Some latency hiding computing architectures, like barrel processors, actually hash memory addressing in hardware to eliminate locality so that you do not see these kinds of locality and aliasing effects. However, most modern CPUs are specifically designed to exploit locality so this technique generalizes poorly.

IgorPartola · on Nov 24, 2014

This to me signals that our hardware is just not designed for the kind of workloads we actually want to do. Trying to control cache lines is akin to trying to drive a car from the back seat using a hanger, a pool cue, and rope. You can do it, but why not get in the driver's seat? Sadly, the modern CPU doesn't let you have the type of explicit control you really want over the very fast memory here.

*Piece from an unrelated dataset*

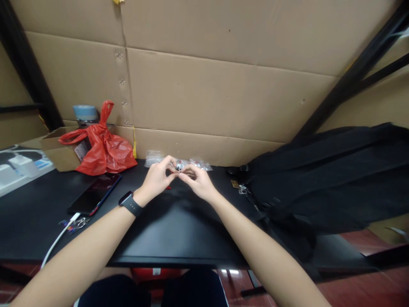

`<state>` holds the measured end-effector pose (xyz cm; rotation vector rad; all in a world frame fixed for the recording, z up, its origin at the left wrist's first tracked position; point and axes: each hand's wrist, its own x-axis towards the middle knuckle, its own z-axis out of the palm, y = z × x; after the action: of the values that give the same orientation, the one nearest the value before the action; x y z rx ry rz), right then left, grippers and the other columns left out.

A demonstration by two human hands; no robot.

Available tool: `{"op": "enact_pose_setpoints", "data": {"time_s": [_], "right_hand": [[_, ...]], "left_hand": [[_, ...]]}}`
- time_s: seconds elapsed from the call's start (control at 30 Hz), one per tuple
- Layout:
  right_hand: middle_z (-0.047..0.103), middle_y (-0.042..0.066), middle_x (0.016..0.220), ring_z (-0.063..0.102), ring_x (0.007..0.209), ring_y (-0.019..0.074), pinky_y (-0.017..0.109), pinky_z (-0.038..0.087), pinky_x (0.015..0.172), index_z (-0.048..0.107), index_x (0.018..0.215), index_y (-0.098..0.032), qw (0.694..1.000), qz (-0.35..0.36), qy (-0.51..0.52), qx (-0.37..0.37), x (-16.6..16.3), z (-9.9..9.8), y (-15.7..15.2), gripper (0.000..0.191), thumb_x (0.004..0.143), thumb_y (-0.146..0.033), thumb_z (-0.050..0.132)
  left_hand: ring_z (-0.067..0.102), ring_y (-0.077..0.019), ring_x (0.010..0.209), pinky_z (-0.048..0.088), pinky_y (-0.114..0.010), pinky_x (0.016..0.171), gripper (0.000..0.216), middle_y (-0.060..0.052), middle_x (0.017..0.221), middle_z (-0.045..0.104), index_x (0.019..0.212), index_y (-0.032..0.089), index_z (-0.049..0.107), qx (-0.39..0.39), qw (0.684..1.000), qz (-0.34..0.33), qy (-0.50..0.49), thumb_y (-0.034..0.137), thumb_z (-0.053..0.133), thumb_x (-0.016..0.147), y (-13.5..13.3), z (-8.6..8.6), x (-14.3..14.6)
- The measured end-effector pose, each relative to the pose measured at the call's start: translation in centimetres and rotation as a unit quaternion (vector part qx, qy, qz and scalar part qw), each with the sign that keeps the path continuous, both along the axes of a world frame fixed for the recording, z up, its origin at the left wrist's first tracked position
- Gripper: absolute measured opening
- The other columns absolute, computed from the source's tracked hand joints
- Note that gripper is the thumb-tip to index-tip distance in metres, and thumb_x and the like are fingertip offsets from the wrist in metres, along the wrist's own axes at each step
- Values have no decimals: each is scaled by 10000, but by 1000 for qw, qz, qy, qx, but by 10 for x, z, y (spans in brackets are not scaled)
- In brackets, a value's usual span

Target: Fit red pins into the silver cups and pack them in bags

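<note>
Both hands meet over the middle of the black table [179, 230], fingertips almost touching. My left hand [156, 174], with a dark watch [131, 203] on its wrist, is closed in a pinch. My right hand [198, 181] pinches from the other side. Between the fingertips shows a small thin whitish piece [179, 170], too small to name. A small red bit [168, 188] shows just under my left hand. Behind the hands, against the cardboard, lie clear plastic packets [153, 157], partly hidden by the fingers.
On the left are a red plastic bag [107, 149], a cardboard box [60, 147], a blue-lidded container [85, 112], a phone [96, 194] on a white cable [57, 238], keys [78, 224] and a white power strip [22, 170]. A black backpack [329, 179] fills the right side.
</note>
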<state>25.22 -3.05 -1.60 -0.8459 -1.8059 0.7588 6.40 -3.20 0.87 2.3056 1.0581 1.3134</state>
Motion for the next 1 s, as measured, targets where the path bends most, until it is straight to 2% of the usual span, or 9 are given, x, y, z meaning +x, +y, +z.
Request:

You are always at the mercy of some specifics of how the automagic works.

This is where a GPU or a co-processor would be nice. When you can dedicate hardware and memory (cache and RAM) to specific processes, you get to write algorithms that can fully take advantage of the hardware. This can be very useful where, for example, you run a database server: you don't care about random other tasks being extremely fast: bash, cron, STMP server, etc. can all take a long time, but the all-important database should be very fast. And that's when you can run its sorting algorithms on a few dozen dedicated cores where you are allowed to directly place data into the on die cache (which would no longer be cache, but just another time of RAM).

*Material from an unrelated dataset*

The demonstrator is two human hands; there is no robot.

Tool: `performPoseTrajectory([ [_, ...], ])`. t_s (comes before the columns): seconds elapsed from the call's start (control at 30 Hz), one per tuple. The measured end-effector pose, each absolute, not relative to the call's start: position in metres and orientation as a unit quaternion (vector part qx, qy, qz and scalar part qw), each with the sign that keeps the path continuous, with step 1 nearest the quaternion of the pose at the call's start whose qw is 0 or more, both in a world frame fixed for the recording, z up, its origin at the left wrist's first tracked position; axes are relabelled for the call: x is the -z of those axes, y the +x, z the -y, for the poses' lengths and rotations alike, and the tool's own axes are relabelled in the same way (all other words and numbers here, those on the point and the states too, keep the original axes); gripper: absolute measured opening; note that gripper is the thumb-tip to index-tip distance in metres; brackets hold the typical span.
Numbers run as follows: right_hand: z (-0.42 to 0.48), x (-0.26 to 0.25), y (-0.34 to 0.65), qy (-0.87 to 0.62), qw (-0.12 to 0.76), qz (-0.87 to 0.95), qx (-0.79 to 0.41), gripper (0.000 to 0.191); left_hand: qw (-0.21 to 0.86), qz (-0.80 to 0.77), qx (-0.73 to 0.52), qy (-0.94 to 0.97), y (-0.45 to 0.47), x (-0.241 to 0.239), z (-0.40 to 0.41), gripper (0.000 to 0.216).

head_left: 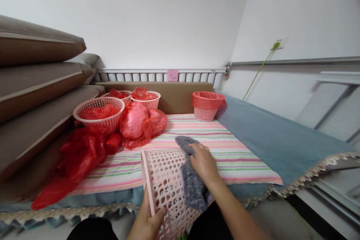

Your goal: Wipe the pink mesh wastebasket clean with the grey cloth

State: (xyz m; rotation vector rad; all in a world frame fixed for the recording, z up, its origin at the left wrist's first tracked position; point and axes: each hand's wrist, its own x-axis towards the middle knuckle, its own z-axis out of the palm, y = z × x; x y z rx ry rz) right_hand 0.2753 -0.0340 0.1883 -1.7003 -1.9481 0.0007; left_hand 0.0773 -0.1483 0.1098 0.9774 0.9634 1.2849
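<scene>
A pale pink perforated plastic basket (pixel 165 172) lies tipped on its side near the front edge of the bed, its rim toward the left. My left hand (pixel 150 215) grips that rim from below, thumb on the outside wall. My right hand (pixel 204 163) is closed on a grey fuzzy cloth (pixel 194 187) and presses it against the basket's outer side and base. One end of the cloth sticks out beyond my fingers; the other hangs down along the basket. The basket's lower part runs out of sight toward my lap.
Several pink baskets (pixel 98 120) with red plastic bags stand at the left, beside a bulging red bag (pixel 143 120) and a loose red bag (pixel 81 161). Another basket (pixel 205 114), lined in red, stands at the back right. Stacked cushions (pixel 42 77) rise on the left.
</scene>
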Motion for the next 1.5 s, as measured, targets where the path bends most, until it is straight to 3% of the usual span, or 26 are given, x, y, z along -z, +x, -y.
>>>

lorenzhs · on Nov 24, 2014

Manually managing the cache would defeat the purpose of a cache. Computing with what to fill the cache and filling it would likely take more time than handling cache misses.

Even specifying the caching strategy (whether it be associativity, eviction strategy, or something else) seems very unlikely to be beneficial to me. Caches are fast because they are hard-wired and close to the registers. For them to be useful, they need to be able to decide in the blink of an eye whether a value is already present or not. Doing that in software would be absurd. That is why the CPU vendor tries to find a strategy that performs well in a broad range of scenarios.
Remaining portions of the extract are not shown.